What you have to do:
Copy out exactly the lines from the line containing "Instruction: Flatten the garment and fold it" to the end of the listing.

Information supplied:

= = =

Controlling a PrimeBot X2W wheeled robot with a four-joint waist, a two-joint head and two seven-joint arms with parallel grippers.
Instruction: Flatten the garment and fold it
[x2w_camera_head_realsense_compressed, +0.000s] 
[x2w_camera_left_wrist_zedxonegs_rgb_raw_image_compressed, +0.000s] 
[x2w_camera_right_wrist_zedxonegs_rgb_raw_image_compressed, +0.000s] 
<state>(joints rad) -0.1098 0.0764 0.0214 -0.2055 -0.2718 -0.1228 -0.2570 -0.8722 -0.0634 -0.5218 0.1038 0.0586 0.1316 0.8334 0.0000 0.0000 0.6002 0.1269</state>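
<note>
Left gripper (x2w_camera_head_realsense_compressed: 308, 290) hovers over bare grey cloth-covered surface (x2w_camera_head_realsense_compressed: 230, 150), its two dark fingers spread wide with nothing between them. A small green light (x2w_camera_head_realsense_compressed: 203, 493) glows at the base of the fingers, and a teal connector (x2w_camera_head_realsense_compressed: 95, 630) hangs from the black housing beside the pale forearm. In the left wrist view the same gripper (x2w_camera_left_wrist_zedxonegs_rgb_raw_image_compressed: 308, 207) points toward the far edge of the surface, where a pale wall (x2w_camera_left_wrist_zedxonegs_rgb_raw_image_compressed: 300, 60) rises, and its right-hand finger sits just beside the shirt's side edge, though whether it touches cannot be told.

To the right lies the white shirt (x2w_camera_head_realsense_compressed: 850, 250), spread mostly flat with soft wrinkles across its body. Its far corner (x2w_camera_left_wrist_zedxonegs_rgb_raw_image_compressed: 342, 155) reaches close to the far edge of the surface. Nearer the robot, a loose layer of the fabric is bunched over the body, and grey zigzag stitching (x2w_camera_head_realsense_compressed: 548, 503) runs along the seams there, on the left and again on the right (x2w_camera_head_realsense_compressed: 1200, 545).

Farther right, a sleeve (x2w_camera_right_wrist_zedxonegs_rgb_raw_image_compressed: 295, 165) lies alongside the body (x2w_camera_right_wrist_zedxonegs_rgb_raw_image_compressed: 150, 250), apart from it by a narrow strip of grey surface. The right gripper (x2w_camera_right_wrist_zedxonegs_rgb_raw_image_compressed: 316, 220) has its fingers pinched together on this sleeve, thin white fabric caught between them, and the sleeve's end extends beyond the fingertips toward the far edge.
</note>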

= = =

Task solution:
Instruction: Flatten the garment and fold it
[x2w_camera_head_realsense_compressed, +0.000s] 
[x2w_camera_left_wrist_zedxonegs_rgb_raw_image_compressed, +0.000s] 
[x2w_camera_right_wrist_zedxonegs_rgb_raw_image_compressed, +0.000s] 
<state>(joints rad) -0.1098 0.0764 0.0214 -0.2055 -0.2718 -0.1228 -0.2570 -0.8722 -0.0634 -0.5218 0.1038 0.0586 0.1316 0.8334 0.0000 0.0000 0.6002 0.1269</state>
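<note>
Left gripper (x2w_camera_head_realsense_compressed: 308, 290) hovers over bare grey cloth-covered surface (x2w_camera_head_realsense_compressed: 230, 150), its two dark fingers spread wide with nothing between them. A small green light (x2w_camera_head_realsense_compressed: 203, 493) glows at the base of the fingers, and a teal connector (x2w_camera_head_realsense_compressed: 95, 630) hangs from the black housing beside the pale forearm. In the left wrist view the same gripper (x2w_camera_left_wrist_zedxonegs_rgb_raw_image_compressed: 308, 207) points toward the far edge of the surface, where a pale wall (x2w_camera_left_wrist_zedxonegs_rgb_raw_image_compressed: 300, 60) rises, and its right-hand finger sits just beside the shirt's side edge, though whether it touches cannot be told.

To the right lies the white shirt (x2w_camera_head_realsense_compressed: 850, 250), spread mostly flat with soft wrinkles across its body. Its far corner (x2w_camera_left_wrist_zedxonegs_rgb_raw_image_compressed: 342, 155) reaches close to the far edge of the surface. Nearer the robot, a loose layer of the fabric is bunched over the body, and grey zigzag stitching (x2w_camera_head_realsense_compressed: 548, 503) runs along the seams there, on the left and again on the right (x2w_camera_head_realsense_compressed: 1200, 545).

Farther right, a sleeve (x2w_camera_right_wrist_zedxonegs_rgb_raw_image_compressed: 295, 165) lies alongside the body (x2w_camera_right_wrist_zedxonegs_rgb_raw_image_compressed: 150, 250), apart from it by a narrow strip of grey surface. The right gripper (x2w_camera_right_wrist_zedxonegs_rgb_raw_image_compressed: 316, 220) has its fingers pinched together on this sleeve, thin white fabric caught between them, and the sleeve's end extends beyond the fingertips toward the far edge.
</note>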

This completes the requested output.